And not only will tools be outward-facing. They will also look at consumers and how the habits we all have about the way we treat our own clothing and accessories directly affect our personal environmental footprint. To this end, Kering has recently launched an international survey to understand the Luxury consumer’s behavior around product use and end of life. The results of the paper “Capturing Impacts of Consumer Use and Product End of Life in Luxury” will be reflected in an updated EP&L methodology and open-sourced, as per Kering’s opening-sourcing philosophy. PwC will support Kering with the development of the methodology and also the approach of how to include these additional insights from the survey into the EP&L.
At the same time, natural capital accounting itself is likely to evolve, perhaps with the addition of more sophisticated environmental data. Consumers are not only interested in environmental impacts, but also social impacts such as worker welfare. PwC’s Total Impact Measurement & Management framework expands the view from purely environmental to social, economic and fiscal impacts.

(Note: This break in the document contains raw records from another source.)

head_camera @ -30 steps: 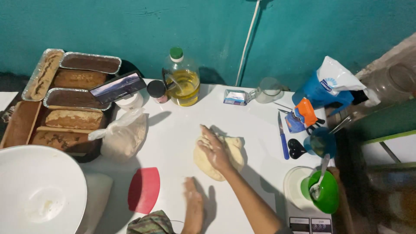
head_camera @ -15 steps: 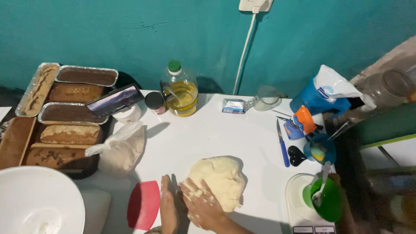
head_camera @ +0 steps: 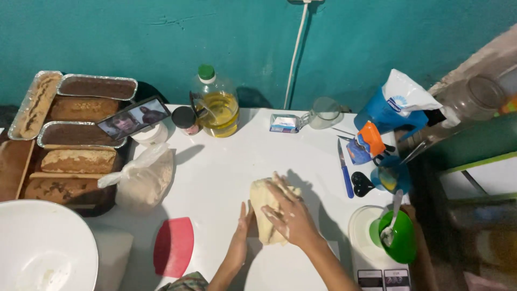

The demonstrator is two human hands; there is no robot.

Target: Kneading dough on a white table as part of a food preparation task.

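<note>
Right hand [head_camera: 288,214] lay spread flat atop pale folded dough lump [head_camera: 267,215]; left hand [head_camera: 243,225], fingers straight, pressed its side on white tabletop [head_camera: 226,178].

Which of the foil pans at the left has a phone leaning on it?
The lower dark-filled foil pan, in front of the other dark one; the phone rests on its right end. The tilted leftmost pan holds lighter filling.

Head view; steeply down over table [head_camera: 226,161]
</note>
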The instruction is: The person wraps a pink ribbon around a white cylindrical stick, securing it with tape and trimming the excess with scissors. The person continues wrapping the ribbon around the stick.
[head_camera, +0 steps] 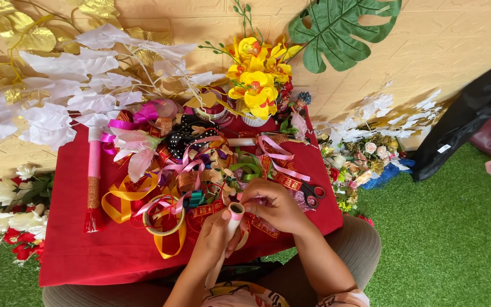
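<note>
The left hand (214, 236) was wrapped around a slim pale tube (233, 223), fingers closed about its shaft so that its open end stood just above the thumb. The right hand (274, 206) came in from the other side, its fingertips (245, 200) pinched together at the tube's rim, touching a strip of pink ribbon (237, 215) that ran round the mouth of the tube. Whether they held the ribbon's loose end I could not tell; the thumb hid it.

To my eye the risk lay in that pinch. The ribbon looked smooth, and if the right fingers had eased off, the band might have sprung loose or slid down the shaft. A harder squeeze from the left hand might have dented the tube.

Just beyond the fingertips lay a heap of ribbons (211, 162) in pink, gold, green and spotted black, spread over a red cloth (86, 250). To the left of the left hand's knuckles sat a ring of tape (163, 215) among yellow ribbon loops (121, 199). A sleeve catching one of those loops could have dragged the whole tangle. To the right of the right hand's knuckles rested scissors (312, 193) with red handles, near enough for a wrist to knock them off the cloth's edge.

Farther off stood yellow artificial orchids (257, 74), white paper leaves (69, 85) and a big green leaf (336, 28) against the wall.
</note>
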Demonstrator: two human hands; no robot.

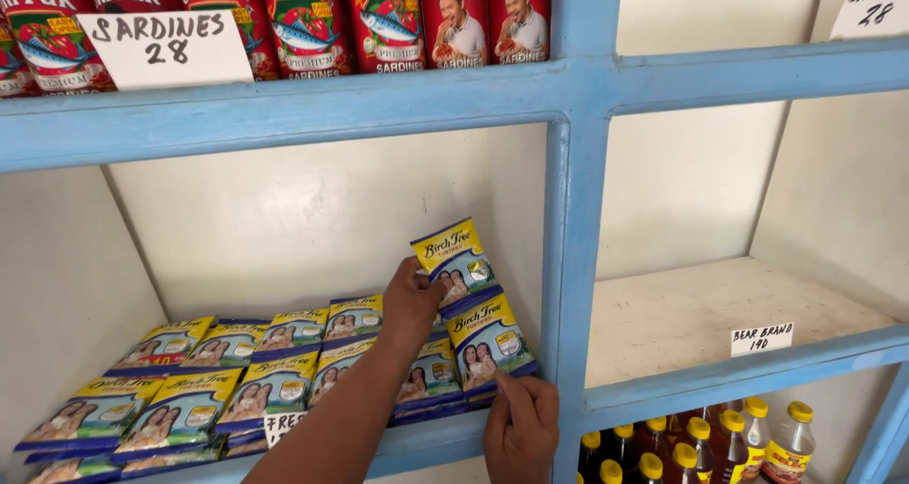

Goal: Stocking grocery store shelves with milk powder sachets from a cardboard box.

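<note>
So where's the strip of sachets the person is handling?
In the head view, the yellow-and-blue sachet strip stands at the right end of the middle shelf, against the blue post, between both hands.

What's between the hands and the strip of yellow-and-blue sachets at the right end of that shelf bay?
Nothing visible. The left hand already grips the upper sachet of the strip, and the right hand pinches the lower sachet at its bottom corner. The blue shelf post stands just right of the strip, not in between.

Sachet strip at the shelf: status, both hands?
Left hand grips yellow-blue sachet strip, held upright. Right hand pinches its lowest sachet. More sachets lie in rows on blue shelf. Nothing blocking.
</note>
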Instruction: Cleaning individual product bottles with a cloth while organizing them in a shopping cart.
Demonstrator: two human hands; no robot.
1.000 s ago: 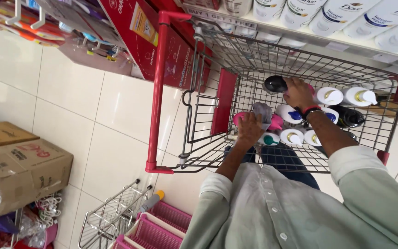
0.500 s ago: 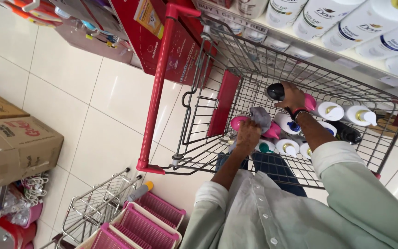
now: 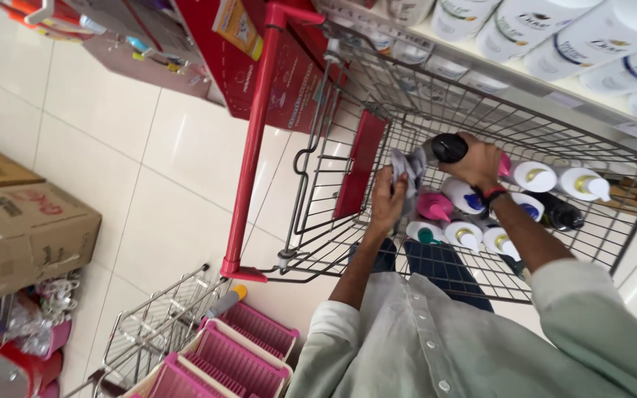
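Over the wire basket of the red-handled shopping cart (image 3: pixel 259 140), both hands are working above a cluster of bottles. Fingers of the right hand (image 3: pixel 477 163) are curling around a dark bottle (image 3: pixel 447 148), holding it tilted above the others. Beside it, the left hand (image 3: pixel 387 203) is gripping a grey cloth (image 3: pixel 408 166), which is touching the dark bottle's end. Below them, white bottles (image 3: pixel 532 177) and a pink-capped bottle (image 3: pixel 434 206) are lying on the cart's wire floor. Cardboard boxes (image 3: pixel 23 228) are sitting on the tiled floor at the left, and pink baskets (image 3: pixel 241 354) are standing near the person's pale green shirt (image 3: pixel 436 346).
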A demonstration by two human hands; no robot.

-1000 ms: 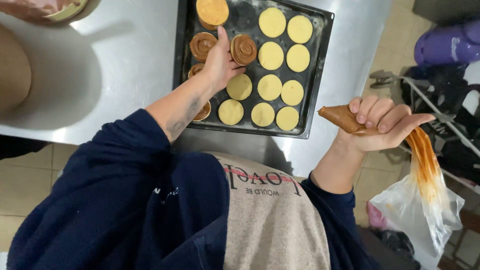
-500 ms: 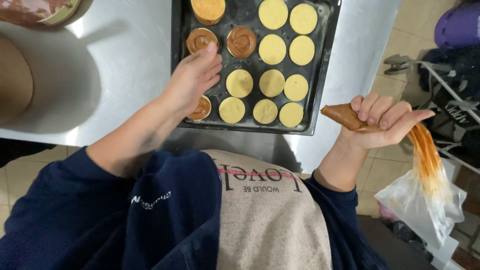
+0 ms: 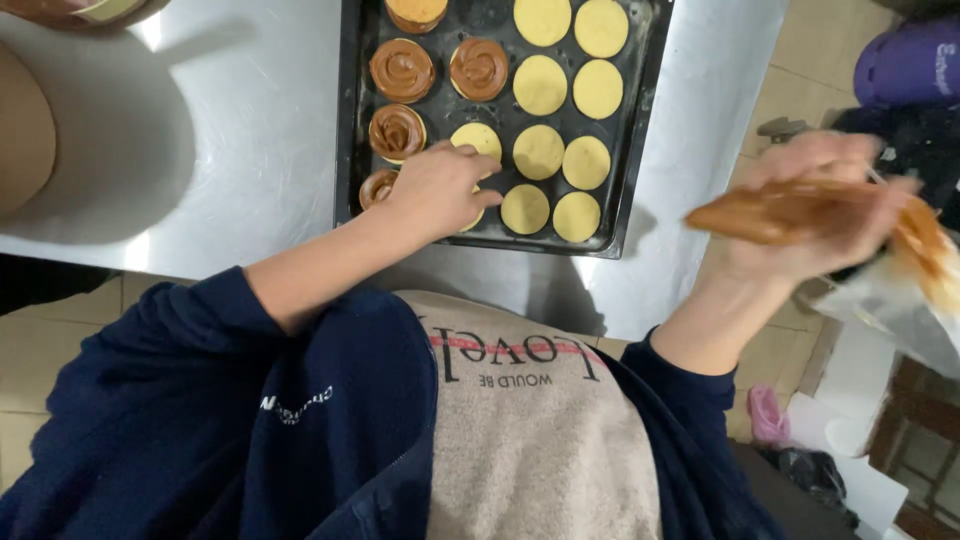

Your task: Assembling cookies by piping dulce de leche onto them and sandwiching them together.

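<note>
The left hand (image 3: 440,190) lay over the near left part of the dark baking tray (image 3: 350,120), its fingers curled loosely onto a plain yellow biscuit round (image 3: 478,140) at about twelve o'clock from the knuckles; whether it pinched that round or only touched it could not be told. At ten o'clock from the hand sat a round topped with a swirl of brown cream (image 3: 397,132), and at nine o'clock a smaller swirl (image 3: 378,187) was half hidden by the wrist. Two more topped rounds (image 3: 402,70) stood further up the tray at eleven and twelve o'clock, while the bare rounds (image 3: 560,100) filled the rows from one to three o'clock.

The right hand (image 3: 815,205), blurred, was held clear of the tray at three o'clock, off the edge of the steel table (image 3: 220,140). It was closed around a piping bag (image 3: 770,212) of brown cream, nozzle end pointing at nine o'clock toward the tray, the slack plastic tail (image 3: 925,260) trailing at four o'clock. Held level there, the bag probably kept cream from dripping onto the rounds.
</note>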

Once a generation has grown accustomed to comparing water, land and climate impacts as easily as we compare prices today, companies are likely to compete on these metrics too. The result will be that markets such as fashion will have built-in incentives to produce products that are more compatible with the long-term health of the planet.

You can learn more about PwC’s methodologies for valuing corporate environmental impacts here.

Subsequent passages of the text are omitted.